Task instructions: Scan the material for the word "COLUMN" and return every matching line.

Supplied material:
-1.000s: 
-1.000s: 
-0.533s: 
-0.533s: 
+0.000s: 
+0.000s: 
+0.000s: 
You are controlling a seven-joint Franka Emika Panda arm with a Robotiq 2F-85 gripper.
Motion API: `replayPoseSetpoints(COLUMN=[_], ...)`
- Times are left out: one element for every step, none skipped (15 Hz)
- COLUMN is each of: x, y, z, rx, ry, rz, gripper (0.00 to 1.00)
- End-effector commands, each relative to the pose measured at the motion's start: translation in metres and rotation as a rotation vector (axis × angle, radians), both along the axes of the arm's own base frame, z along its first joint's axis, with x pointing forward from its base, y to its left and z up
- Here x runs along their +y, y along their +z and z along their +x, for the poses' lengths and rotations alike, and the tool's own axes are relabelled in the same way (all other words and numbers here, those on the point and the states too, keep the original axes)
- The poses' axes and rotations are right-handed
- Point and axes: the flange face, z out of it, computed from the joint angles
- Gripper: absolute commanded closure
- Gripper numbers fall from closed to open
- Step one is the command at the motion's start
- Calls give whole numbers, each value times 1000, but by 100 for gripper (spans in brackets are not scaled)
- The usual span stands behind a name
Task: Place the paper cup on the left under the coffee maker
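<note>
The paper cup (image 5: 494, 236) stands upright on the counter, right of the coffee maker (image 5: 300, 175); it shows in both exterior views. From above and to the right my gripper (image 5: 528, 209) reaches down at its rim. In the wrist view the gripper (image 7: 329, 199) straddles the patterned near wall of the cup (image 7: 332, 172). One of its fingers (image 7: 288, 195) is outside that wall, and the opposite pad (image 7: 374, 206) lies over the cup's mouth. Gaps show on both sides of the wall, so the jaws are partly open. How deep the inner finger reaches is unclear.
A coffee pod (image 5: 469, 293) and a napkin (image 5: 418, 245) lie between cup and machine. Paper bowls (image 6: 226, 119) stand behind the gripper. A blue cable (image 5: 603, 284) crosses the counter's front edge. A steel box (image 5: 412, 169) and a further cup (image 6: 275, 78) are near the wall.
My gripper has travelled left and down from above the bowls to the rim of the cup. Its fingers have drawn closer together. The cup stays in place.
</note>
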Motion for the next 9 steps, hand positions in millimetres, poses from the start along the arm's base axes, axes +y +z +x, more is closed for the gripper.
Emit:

Exercise result:
Motion API: `replayPoseSetpoints(COLUMN=[_], ...)`
- COLUMN is each of: x, y, z, rx, ry, rz, gripper (0.00 to 1.00)

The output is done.